Courtesy of Smoking Dogs Films and Lisson Gallery

“This is the section that deals most with ideas around extinction, around our footprint on the planet,” Respini explains. It’s also where Yuxweluptun’s mammoth renditions of Okanagan forest fires sit. “I call them history paintings of our time… They’re about our moment, rendered in the realm of painting.”

Next on the journey is Speculative Worlds: a section for artists that are considering different views of the future, be it Indigenous futurism or solar-punk optimism. Abbas Akhavan, the artist representing Canada at this year’s Venice Biennale, has a touchstone piece in a large sculpture that pairs natural elements with a green screen—suggesting that nature might one day only be accessible in mediated, structured experiences.

Finally, the show ends with Material Memory. The final chapter is all about repurposing elements—reducing, reusing, and recycling through the lens of artistic medium. Take Brian Jungen’s Cetology, a whale skeleton made entirely from plastic patio chairs; or Jean Shin’s futuristic Huddled Masses, forging a digital philosopher’s garden out of obsolete cell phones and computer cables.

Brian Jungen’s Cetology turns plastic chairs into a whale skeleton.
Vancouver Art Gallery

“It ends on perhaps a more hopeful note,” Respini suggests, “or a note around recuperation, and even a sense of healing.”

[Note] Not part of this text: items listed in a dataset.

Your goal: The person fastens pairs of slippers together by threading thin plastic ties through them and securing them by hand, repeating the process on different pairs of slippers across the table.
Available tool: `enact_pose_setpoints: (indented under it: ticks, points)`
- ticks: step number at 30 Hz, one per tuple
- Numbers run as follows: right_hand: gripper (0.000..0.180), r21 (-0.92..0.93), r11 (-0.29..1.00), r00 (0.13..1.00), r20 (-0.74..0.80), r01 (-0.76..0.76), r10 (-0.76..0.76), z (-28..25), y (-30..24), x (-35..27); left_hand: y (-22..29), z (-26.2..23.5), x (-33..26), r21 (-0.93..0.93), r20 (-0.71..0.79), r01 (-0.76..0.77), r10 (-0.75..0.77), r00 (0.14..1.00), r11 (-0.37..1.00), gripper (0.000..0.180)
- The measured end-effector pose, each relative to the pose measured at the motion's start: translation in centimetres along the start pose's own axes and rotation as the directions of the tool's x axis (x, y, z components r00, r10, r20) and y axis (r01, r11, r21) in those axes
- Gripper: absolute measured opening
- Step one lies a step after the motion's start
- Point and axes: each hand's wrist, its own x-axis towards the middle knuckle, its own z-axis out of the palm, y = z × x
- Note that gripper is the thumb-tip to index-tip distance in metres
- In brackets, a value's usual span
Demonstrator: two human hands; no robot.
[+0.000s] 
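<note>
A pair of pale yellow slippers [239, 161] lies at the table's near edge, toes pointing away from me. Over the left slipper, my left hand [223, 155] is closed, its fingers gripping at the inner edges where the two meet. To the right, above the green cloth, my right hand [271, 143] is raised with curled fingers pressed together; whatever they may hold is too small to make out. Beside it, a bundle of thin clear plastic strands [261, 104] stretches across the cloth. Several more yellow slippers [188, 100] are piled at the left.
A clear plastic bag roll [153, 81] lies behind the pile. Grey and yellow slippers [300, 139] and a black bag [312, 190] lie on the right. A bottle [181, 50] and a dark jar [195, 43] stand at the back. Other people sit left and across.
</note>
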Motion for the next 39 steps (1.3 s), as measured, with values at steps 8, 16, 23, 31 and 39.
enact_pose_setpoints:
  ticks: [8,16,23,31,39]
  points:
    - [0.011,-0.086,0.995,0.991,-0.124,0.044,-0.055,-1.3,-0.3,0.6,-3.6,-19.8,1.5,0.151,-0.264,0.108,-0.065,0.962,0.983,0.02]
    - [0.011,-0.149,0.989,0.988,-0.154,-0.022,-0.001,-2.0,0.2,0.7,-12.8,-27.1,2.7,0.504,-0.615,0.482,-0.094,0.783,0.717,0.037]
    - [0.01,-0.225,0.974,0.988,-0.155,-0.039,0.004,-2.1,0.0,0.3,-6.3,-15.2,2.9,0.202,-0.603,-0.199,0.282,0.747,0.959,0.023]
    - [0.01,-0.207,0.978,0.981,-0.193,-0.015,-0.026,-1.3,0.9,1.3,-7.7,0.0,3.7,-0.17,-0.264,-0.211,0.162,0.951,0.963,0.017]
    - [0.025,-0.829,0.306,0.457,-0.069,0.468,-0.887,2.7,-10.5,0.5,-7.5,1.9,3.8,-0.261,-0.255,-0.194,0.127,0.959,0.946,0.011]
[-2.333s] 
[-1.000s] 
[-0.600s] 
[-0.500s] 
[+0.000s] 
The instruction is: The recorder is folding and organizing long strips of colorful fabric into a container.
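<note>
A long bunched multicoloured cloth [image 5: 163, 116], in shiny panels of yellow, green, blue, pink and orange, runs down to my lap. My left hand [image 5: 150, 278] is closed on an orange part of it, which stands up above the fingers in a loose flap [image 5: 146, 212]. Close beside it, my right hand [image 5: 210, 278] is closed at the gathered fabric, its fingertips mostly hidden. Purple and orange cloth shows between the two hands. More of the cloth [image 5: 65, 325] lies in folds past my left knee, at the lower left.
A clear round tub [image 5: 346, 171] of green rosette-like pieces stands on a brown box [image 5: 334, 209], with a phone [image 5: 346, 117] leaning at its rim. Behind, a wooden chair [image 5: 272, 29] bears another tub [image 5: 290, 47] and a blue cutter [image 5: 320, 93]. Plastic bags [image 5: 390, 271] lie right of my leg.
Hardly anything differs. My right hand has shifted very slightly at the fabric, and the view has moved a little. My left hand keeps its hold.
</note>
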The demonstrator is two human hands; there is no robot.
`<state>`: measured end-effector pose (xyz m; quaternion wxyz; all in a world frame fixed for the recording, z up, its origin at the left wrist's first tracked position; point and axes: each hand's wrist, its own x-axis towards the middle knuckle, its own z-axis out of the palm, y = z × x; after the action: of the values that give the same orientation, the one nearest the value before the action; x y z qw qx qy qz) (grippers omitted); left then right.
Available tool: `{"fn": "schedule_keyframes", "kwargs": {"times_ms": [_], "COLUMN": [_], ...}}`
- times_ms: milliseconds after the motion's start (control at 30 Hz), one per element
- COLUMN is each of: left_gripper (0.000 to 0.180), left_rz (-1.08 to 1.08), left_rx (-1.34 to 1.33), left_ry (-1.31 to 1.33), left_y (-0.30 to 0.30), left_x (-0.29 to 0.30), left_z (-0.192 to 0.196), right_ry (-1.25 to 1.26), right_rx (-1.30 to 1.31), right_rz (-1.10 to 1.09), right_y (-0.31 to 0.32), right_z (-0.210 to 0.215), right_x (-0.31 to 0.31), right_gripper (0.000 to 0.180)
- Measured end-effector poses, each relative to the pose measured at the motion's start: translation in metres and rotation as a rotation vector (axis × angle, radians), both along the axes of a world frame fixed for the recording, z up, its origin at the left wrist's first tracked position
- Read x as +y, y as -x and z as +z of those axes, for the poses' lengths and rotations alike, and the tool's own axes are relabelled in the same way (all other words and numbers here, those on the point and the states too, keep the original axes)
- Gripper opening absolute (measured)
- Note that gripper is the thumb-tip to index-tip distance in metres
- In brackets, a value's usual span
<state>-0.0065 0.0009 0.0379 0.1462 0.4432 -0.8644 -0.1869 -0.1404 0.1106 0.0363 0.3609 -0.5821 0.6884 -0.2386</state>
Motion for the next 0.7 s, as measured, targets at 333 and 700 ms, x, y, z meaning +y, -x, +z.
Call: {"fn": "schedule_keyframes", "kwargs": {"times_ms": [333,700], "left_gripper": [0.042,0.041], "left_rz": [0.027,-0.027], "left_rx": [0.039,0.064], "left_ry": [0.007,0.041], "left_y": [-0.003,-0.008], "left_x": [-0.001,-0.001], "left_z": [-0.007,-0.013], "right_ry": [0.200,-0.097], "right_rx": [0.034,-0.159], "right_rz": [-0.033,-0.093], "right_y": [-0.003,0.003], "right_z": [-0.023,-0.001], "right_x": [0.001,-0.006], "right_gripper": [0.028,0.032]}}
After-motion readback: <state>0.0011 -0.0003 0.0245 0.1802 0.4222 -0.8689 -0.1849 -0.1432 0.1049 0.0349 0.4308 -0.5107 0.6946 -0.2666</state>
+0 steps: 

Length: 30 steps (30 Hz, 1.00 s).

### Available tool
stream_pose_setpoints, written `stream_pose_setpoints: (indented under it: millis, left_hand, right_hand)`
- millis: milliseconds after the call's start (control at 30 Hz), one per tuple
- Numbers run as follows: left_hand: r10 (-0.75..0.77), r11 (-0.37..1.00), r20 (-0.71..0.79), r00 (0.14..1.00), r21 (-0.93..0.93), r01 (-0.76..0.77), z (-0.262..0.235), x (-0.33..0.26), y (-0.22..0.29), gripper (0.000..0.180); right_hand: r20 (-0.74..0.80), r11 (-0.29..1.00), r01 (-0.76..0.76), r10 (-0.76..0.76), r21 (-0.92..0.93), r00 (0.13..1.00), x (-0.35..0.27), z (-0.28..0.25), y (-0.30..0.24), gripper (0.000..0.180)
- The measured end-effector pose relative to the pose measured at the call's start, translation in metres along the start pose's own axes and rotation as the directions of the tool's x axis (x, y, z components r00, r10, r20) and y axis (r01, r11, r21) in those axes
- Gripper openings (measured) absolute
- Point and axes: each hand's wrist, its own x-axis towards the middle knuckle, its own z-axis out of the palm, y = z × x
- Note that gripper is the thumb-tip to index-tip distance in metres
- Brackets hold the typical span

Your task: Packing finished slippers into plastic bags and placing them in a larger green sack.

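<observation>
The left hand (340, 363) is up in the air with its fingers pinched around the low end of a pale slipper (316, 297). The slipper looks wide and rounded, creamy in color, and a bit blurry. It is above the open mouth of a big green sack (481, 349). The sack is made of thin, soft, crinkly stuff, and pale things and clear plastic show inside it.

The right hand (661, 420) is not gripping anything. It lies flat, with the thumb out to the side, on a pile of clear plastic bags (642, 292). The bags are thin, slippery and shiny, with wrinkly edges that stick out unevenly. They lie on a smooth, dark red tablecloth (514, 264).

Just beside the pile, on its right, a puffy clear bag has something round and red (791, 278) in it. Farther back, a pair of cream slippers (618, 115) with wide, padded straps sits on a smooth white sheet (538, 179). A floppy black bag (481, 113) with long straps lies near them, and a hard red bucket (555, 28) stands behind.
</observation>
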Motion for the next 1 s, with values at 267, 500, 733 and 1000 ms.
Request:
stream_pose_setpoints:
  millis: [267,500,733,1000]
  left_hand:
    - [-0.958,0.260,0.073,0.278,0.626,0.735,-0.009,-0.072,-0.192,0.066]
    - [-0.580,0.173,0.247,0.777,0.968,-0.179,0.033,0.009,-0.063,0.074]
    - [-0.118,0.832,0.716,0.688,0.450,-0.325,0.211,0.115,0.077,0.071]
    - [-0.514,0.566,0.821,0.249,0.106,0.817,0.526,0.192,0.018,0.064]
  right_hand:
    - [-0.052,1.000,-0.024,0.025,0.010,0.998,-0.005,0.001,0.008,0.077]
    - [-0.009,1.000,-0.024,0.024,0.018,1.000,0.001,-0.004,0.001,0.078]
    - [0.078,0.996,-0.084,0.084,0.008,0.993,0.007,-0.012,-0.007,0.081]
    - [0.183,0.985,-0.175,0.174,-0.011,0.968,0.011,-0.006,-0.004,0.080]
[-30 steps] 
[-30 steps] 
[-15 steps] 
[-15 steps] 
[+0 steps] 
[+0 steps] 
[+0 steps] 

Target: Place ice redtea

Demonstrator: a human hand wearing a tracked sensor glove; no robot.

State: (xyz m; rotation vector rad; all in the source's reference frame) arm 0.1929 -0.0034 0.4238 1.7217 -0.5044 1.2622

To that end, the show acts as a catalyst for the gallery itself to consider how to be more sustainable—both as an institution and also art as a field more broadly.

Future Geographies eschews air shipments of works for the show, and uses a lot of works from the gallery’s own collection as well as from local artists to help reduce transit emissions. The exhibition space itself also came under scrutiny, with labels going on cardboard mounts, walls being reused from previous shows, and plans to donate all extra materials after teardown to a local lumber reuse centre. Even the paints for signage were chosen to be as environmentally friendly as possible.

“This is, in a way, a testing ground,” Respini adds. “These are the kind of conversations we’re having that I think could be really fruitful as we go forwards.”

The overall tone of the show is not didactic but imaginative: not a vessel to teach or scold, but to ponder, speculate, or invent.

“Artists are not scientists, they’re not journalists,” Respini reflects, “but they do have a role to play in how we might imagine our shared future on this planet.”

When wondering what the world could be like, who better to ask than artists? 

Future Geographies: Art in the Century of Climate Change runs from May 14 to January 10 at Vancouver Art Gallery.